‘Clifford the Big Red Dog’ Review: The Agreeable Version of a CGI-Critter-Meets-Live-Action Diversion

variety: The scarlet PBS Kids mascot finally gets a really big “Clifford” movie in this winsome formula fable.

Clifford the Big Red Dog was born in a series of children’s books, the first of which was published in 1963. In the decades since, the adventures of the scarlet canine mascot-hero have been spun into three popular PBS Kids TV series, a live musical, video games, and the 2004 animated feature “Clifford’s Really Big Movie,” which was adapted from one of the TV series (and did very little business). All of which is to say that unlikely as it may sound, the new “Clifford the Big Red Dog” is the first really big Clifford movie. So what does that mean?

It means that the film retains some of the benign humanistic qualities of its source, but that it has also been shoved into the knockabout slapstick high jinks paradigm of such CGI-critter-meets-live-action comedies as “Sonic the Hedgehog” and “Garfield: The Movie” and the “Alvin and the Chipmunks” films. Most of those movies feature animated heroes who talk like corrupt comedy writers, but in “Clifford” the title character remains pure: a puppy who looks like a Labrador Retriever (and has a Lab’s sweet temperament), with fur as red as Santa’s suit, who grows to be 10 feet tall and 25 feet long but remains in every way an adorable puppy — extending to the fact that he doesn’t talk. No overblown anthropomorphic kitsch here.

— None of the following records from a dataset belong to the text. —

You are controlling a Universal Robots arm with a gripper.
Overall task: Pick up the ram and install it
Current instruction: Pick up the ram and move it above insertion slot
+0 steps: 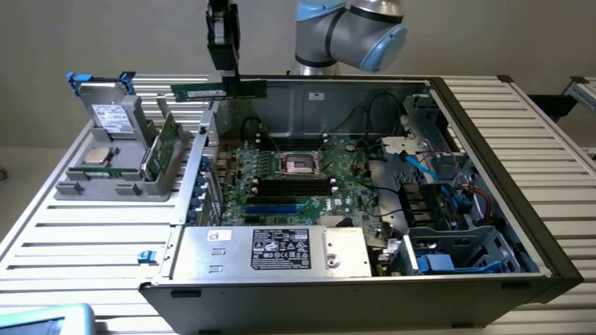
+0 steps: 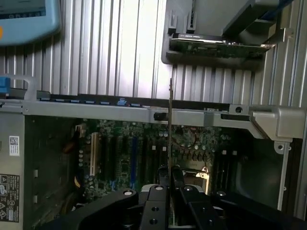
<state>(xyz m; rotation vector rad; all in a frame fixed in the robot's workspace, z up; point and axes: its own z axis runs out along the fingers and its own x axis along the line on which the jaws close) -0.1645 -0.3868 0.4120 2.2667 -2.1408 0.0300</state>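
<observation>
The ram [image 1: 219,91] is a long thin green stick, held level in the air above the far corner of the open computer case [image 1: 484,125] on the exterior view's left. My gripper [image 1: 229,82] comes down from above and is shut on the ram's upper edge. In the wrist view the ram [image 2: 171,120] is edge-on, a thin line running out from between the black fingers [image 2: 178,176] of my gripper [image 2: 170,170], over the case wall and the motherboard [image 2: 139,153]. The black memory slots [image 1: 296,185] lie below the processor socket [image 1: 302,164], well apart from the ram.
A grey holder [image 1: 110,185] on the slatted table at the exterior view's left carries a processor and a broader green card [image 1: 167,148]. The power supply [image 1: 270,248] fills the case's near side, with cables and drive cages [image 1: 447,209] on the exterior view's right. A teal device [image 1: 42,322] sits at the near corner.
</observation>
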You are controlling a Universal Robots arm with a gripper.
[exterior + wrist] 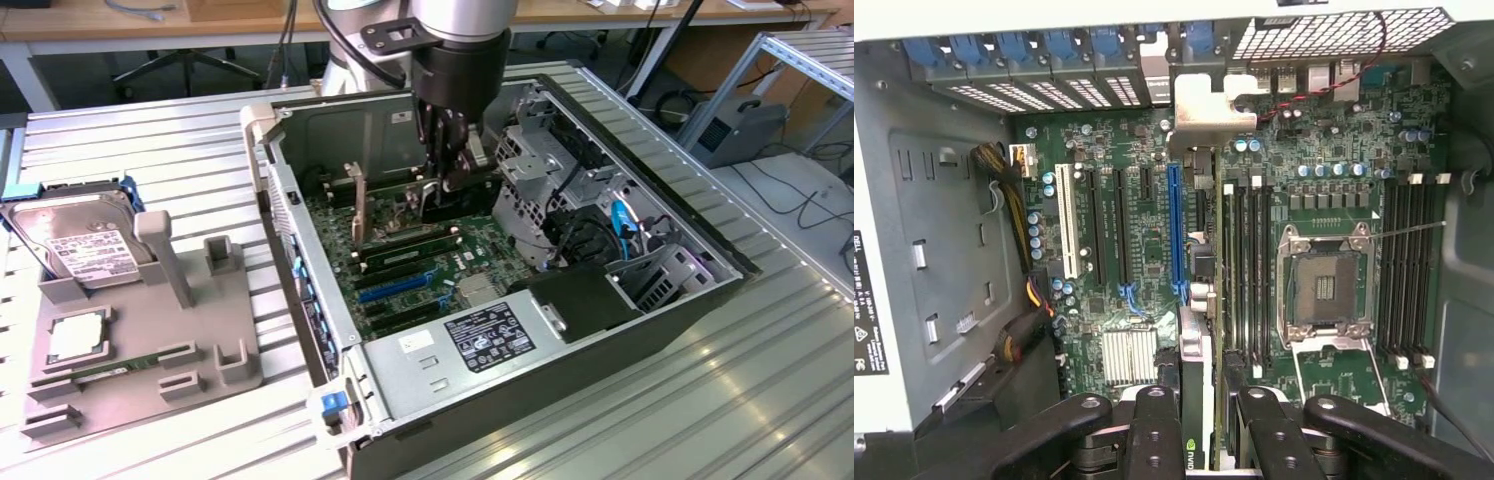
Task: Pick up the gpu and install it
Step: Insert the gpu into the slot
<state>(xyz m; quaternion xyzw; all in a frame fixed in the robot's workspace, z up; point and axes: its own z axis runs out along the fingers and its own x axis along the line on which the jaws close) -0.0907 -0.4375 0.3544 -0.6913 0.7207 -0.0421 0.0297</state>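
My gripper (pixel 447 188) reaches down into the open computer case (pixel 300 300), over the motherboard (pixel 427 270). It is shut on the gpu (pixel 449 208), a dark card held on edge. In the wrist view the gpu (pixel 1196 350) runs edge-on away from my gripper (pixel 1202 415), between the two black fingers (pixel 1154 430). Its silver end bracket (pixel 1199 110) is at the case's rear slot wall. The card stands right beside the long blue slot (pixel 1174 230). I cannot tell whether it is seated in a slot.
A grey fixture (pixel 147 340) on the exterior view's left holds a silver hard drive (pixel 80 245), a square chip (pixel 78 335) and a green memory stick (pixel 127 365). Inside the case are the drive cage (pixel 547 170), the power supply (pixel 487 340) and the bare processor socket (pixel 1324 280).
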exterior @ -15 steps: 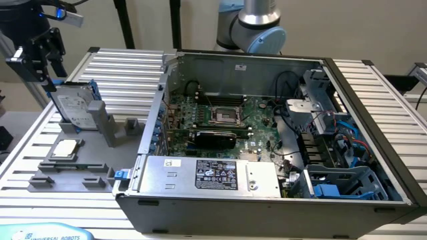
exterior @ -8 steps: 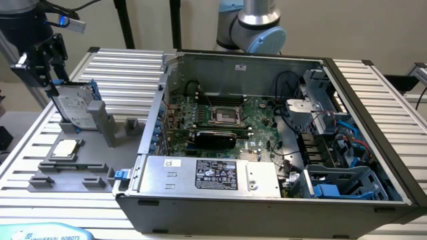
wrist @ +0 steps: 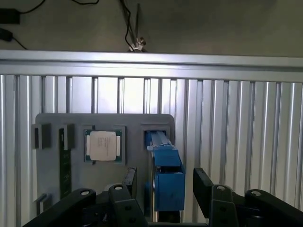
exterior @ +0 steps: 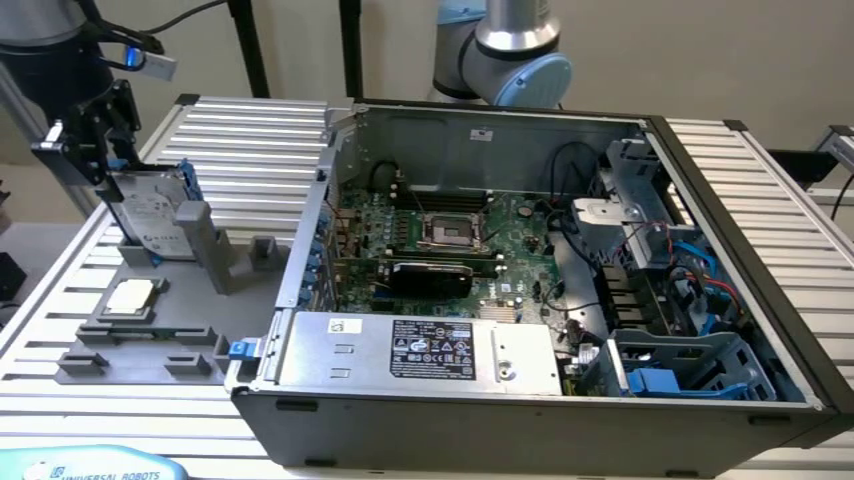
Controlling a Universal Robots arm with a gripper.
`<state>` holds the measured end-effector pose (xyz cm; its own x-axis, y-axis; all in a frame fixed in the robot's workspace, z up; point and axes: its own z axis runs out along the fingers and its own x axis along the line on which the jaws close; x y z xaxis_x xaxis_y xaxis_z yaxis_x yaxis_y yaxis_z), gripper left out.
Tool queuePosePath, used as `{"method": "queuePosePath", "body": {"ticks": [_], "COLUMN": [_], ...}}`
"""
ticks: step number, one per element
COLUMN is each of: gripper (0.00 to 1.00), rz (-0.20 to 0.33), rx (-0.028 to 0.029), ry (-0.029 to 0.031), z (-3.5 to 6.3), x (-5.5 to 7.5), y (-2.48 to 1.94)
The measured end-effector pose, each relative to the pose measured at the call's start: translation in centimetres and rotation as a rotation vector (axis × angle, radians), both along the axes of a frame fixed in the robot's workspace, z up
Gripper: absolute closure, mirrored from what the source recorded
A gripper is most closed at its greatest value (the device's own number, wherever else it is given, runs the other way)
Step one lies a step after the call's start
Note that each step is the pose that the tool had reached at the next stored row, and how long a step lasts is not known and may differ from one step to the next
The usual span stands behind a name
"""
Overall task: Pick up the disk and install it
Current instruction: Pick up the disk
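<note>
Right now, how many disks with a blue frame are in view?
1. The disk stands on edge in the grey holder at the exterior view's left, outside the computer case, the open gripper straddling it. Others may be hidden inside the case.

You're working on a ribbed aluminium table (exterior: 787, 200). The open computer case (exterior: 441, 415) sits mid-table, flat on the slats. A grey fixture plate (exterior: 200, 310) lies at nine o'clock of the case, just beside it (contact not clear). At seven o'clock is a pale blue item (exterior: 94, 468) marked Universal Robots; whether it rests on the slats you can't tell.
</note>
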<state>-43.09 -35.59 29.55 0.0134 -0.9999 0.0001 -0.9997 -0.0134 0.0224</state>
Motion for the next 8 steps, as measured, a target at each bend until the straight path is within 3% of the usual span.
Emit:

If anything, the movie’s Clifford, who is every inch a genuine (giant) dog, is less overtly goofy than the PBS version. But have no fear: The movie, directed by Walt Becker (who did one of the “Alvin” films), more than makes up for that restraint with its aggressively giddy tone of over-the-top wholesome vandalism — a tone born in the comedies of the 1980s that has never really gone away. Come to think of it, the tone has been around for longer than that. I first experienced it in the 1966 Disney comedy “The Ugly Dachshund,” and in my 7-year-old way I thought it was over-the-top then.

In “Clifford,” the central character, Emily Elizabeth, is played by Darby Camp as a winsomely freckled, likably sincere sixth grader trying to cope with the wealthier mean-girl students in her elite Harlem private school; they call her “Food Stamp.” But when her single mother goes off on a business trip, the caretaker duties fall to her Uncle Casey, played by the actor-comedian Jack Whitehall as the kind of catch-phrase-happy homeless millennial loser who suggests Jason Lee crossed with the second coming of Carson Daly. Whenever a scene threatens to get too staid, you can count on him to drop a line like “This is the craziest thing I’ve ever seen — and I’ve been to Burning Man.”

Emily finds Clifford, who starts off as an ordinary-size puppy, when she and Casey wander into a storybook rescue shelter run by Mr. Bridwell (played by John Cleese and named for the book series’ author, Norman Bridwell). Clifford winds up stowing away in her backpack, and a few days later she wakes up with his face hovering right over her; he is now, magically, as big as her bedroom. I’m not sure how many directions a movie like this one can truly go in, but “Clifford the Big Red Dog” serves up its share of affable mayhem all caused by Clifford, in his big-dog innocence, with a flick of his tail. At the park, a man rolling around in a body bumper ball becomes a casualty of Clifford’s sheer friskiness.